Start of Dataset section

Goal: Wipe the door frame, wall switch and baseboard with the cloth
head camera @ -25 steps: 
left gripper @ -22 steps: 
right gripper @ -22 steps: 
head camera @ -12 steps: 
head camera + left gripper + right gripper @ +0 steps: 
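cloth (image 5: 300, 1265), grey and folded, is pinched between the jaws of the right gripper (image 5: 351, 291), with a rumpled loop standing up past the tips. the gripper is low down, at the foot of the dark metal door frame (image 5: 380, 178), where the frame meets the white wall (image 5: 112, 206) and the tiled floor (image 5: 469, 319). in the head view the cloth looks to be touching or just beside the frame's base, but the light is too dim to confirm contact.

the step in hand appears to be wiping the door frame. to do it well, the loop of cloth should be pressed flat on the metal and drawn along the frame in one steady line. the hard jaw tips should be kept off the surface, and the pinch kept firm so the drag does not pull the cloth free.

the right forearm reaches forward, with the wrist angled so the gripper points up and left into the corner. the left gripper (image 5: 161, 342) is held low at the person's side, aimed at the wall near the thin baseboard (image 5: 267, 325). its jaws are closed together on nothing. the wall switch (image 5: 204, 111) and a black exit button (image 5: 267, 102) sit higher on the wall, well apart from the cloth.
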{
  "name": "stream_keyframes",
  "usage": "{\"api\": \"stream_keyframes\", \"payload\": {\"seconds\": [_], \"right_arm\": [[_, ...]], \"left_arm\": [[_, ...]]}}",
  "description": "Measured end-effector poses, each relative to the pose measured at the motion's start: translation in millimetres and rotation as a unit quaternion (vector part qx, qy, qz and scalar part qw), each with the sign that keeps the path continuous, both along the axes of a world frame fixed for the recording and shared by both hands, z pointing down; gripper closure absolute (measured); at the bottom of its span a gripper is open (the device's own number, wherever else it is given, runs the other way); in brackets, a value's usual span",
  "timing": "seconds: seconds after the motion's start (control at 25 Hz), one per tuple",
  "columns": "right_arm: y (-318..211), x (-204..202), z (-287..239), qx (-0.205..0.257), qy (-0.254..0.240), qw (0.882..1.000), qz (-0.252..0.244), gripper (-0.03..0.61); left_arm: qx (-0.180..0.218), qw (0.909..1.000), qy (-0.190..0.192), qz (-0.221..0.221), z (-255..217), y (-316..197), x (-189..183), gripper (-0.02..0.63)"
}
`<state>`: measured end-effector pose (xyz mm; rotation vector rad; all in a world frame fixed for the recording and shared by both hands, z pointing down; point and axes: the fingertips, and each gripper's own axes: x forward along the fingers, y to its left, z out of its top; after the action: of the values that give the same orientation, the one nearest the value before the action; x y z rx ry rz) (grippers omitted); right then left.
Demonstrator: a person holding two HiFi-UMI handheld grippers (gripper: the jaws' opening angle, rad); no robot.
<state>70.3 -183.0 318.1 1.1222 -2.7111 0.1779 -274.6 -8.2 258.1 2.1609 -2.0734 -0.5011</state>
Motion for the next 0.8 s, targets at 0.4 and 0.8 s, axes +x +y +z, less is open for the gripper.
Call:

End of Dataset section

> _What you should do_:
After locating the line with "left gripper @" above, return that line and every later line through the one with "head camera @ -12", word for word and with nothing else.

> _Response to this exercise_:
left gripper @ -22 steps: 
right gripper @ -22 steps: 
head camera @ -12 steps: 

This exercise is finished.